Chapter 20

10.4K 612 46
                                    

Rio menarik tangan Valery menuju taman belakang, duduk di bawah pohon akasia, kembali menangkan Valery yang masih menagis. "Dari kapan dia nelfon?" tanya Rio penasaran.

Valery mengangkat kepalanya, menarik napas sedikit berat. "Da-Dari kemaren Yo. Dia selalu misscall. Tiap kali gue angkat panggilan terputus, begitu terus." Valery kembali menutupi kedua telinganya menggelengkan kepala menghilangkan pikiran-pikiran buruk yang berkeliaran di dalam kepalanya.

Rio menggenggam tangan Valery kuat menghentikan Valery menggelengkan kepalanya, melepas tangan Valery dari telinganya setelah itu menatap dalam manik mata Valery. "Terus tadi dia bicara apa di telfon sampai lo ketakutan kaya gini?" tanya Rio lembut.

Valery ragu untuk mengatakan apa yang ia dengar karena takut, tapi apa boleh buat lebih baik ia memberi tahu Rio. "Awalnya hening nggak ada suara sedikitpun. Pas gue bilang hallo, masih nggak ada yang bicara. Gue masih nunggu jawaban tapi tiba-tiba aja ada suara orang ketawa terus teriak ketakutan."

Valery kembali menangis, suara teriakan yang ia dengar masih saja terngiang ditelinganya, ia sangat benci mendengar suara teriakan seperti itu.

Rio menghapus air mata Valery sekilas lalu mengecek ponsel Valery lagi. Rio mencatat nomor yang selalu menghubugi Valery didalam ponselnya, setelah ini ia akan memberitahu Davin dan mencari tahu siapa penelfon yang membuat Valery ketakutan.

"Udah nggak usah nangis lagi. Cengeng banget!" sindir Rio halus dengan senyum lebar agar Valery berhenti menagis.

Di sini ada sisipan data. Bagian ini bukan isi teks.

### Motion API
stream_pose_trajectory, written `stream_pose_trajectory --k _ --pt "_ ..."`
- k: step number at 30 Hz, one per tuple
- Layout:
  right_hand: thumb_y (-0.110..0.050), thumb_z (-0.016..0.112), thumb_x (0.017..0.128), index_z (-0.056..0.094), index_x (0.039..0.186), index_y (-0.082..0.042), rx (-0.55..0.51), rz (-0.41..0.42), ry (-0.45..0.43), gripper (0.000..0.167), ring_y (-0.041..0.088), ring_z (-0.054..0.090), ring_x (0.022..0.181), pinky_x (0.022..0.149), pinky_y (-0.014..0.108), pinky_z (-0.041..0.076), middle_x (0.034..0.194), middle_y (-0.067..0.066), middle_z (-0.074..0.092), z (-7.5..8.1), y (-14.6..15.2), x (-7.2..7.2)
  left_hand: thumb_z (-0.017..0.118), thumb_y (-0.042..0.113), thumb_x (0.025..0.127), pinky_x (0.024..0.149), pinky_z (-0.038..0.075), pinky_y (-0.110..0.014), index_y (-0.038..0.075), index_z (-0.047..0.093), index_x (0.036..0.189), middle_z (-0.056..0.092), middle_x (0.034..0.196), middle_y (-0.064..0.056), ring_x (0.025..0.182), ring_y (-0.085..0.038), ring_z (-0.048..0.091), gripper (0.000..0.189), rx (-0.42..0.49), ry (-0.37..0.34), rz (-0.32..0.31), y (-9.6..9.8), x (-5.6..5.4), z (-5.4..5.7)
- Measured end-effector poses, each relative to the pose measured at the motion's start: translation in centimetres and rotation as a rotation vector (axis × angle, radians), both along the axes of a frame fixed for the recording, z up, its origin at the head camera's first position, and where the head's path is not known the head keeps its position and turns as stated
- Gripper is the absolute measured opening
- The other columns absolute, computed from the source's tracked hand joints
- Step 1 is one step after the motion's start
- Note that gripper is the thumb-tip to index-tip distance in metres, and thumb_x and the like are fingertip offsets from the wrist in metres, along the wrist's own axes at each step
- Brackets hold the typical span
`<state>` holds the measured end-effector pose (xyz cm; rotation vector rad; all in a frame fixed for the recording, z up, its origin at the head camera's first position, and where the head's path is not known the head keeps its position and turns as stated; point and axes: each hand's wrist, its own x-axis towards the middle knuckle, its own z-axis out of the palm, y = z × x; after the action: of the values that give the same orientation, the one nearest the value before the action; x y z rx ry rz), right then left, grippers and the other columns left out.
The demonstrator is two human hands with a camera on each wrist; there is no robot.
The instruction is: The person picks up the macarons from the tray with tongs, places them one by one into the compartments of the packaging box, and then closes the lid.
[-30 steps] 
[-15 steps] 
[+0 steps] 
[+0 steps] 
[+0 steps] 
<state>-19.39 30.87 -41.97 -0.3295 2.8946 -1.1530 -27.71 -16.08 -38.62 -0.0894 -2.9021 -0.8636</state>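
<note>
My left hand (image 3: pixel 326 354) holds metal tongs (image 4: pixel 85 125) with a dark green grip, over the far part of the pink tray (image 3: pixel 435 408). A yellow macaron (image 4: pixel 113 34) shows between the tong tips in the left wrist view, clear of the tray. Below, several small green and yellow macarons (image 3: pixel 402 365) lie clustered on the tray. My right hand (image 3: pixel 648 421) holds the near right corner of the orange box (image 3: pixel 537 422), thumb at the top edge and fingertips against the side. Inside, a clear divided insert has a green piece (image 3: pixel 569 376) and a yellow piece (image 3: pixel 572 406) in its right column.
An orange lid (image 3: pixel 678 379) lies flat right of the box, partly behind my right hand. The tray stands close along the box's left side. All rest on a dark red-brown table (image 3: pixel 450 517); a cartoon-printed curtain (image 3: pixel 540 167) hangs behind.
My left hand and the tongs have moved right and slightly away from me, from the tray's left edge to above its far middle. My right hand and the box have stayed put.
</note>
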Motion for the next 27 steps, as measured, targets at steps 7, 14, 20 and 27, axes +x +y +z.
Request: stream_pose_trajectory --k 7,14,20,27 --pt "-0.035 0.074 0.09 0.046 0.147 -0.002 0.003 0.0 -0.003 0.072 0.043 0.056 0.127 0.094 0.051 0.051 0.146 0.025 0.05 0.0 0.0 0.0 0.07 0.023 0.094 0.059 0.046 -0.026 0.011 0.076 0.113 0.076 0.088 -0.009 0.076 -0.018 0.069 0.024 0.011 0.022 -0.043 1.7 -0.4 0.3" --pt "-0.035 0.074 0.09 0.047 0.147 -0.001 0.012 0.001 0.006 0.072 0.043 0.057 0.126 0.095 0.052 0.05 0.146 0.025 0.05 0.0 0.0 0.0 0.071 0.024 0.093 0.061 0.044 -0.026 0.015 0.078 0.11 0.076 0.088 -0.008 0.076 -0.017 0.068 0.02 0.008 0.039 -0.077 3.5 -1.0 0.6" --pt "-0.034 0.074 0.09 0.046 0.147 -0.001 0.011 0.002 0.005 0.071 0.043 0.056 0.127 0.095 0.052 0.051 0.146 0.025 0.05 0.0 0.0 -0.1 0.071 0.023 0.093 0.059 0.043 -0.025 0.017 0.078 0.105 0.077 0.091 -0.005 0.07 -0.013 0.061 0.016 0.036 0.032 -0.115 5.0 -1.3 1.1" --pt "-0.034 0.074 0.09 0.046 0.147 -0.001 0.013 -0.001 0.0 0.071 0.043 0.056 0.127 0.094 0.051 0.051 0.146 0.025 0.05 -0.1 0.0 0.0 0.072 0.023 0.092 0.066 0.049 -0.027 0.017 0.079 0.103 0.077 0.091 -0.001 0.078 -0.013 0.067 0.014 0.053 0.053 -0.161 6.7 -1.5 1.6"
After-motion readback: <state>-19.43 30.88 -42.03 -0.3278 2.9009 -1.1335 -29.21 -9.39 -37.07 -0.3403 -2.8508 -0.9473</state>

Valery menghapus air matanya menarik napas dalam lalu memukul lengan Rio. Melihat Valery sudah kembali tenang, Rio menarik tangan valery kembali ke kelas.

***

Dengan langkah setengah terseok, akhirnya Valery sampai di rumah dengan selamat. Sepulang sekolah tadi Valery lagi-lagi pulang bersama Rio, karena Kak Davin ada tambahan pelajaran dan pulang sore.

Untung saja jantungnya masih berada di tempatnya mengingat bagaimana cara Rio membawa motor dengan kecepatan diatas rata-rata, membuat Valery bersyukur masih bisa pulang dengan selamat. Saat Valery memasuki ruang keluarga ia berhenti sebentar, Valery memperhatikan seorang pria yang tengah duduk di sofa dengan tangan memegang koran dan di temani satu cangkir kopi hitam diatas meja masih dengan kepulan asap yang keluar.

Valery tersenyun lebar, dengan cepat Valery berlari menghampiri pria itu dan memeluknya dengan erat. "PAPA! Vale kira Papa nggak pulang-pulang kayak bang Toyib!"

Pria itu membalas pelukan Valery, ia mengelus punggung putrinya yang memeluk erat dirinya hingga sulit bernapas, "Kalo bang Toyib tiga kali puasa tiga kali lebaran nggak pulang. Lah, Papa baru dua bulan nggak pulang kamu langsung bilang Papa kayak bang Toyib, Papa nggak terima!" ujar Papa Valery sambil mencubit hidung putrinya dengan gemas.

Valery meringis, mengelus hidungnya yang memerah lalu berkacak pinggang. "Papa pasti nggak bawa oleh-oleh!"

Faisal -Papa Valery- tersenyum lebar. "Kamu tahu aja kalo Papa nggak bawa oleh-oleh."

"Gitu aja terus pasti alasanya, Papa mendadak pulang jadi, nggak sempet beli oleh-oleh." ujar Valery sambil meniru gaya Papanya berbicara. "Kakek kenapa nggak ikut Papa pulang? Betah banget disana, mending disini sama Vale biar Vale dapet uang tambahan terus." tawa Valery pecah saat mengingat dirinya yang selalu memelas kepada Kakeknya saat ingin meminta uang.

Faisal menggelengkan kepalanya, anaknya yang satu ini belum juga berubah, sifatnya masih seperti anak kecil. "Kakek bilang kamu yang main kesana jangan Kakek terus yang kesini. Oh iya, tadi Kakek nitip bingkisan gitu untuk kamu sama kak Davin."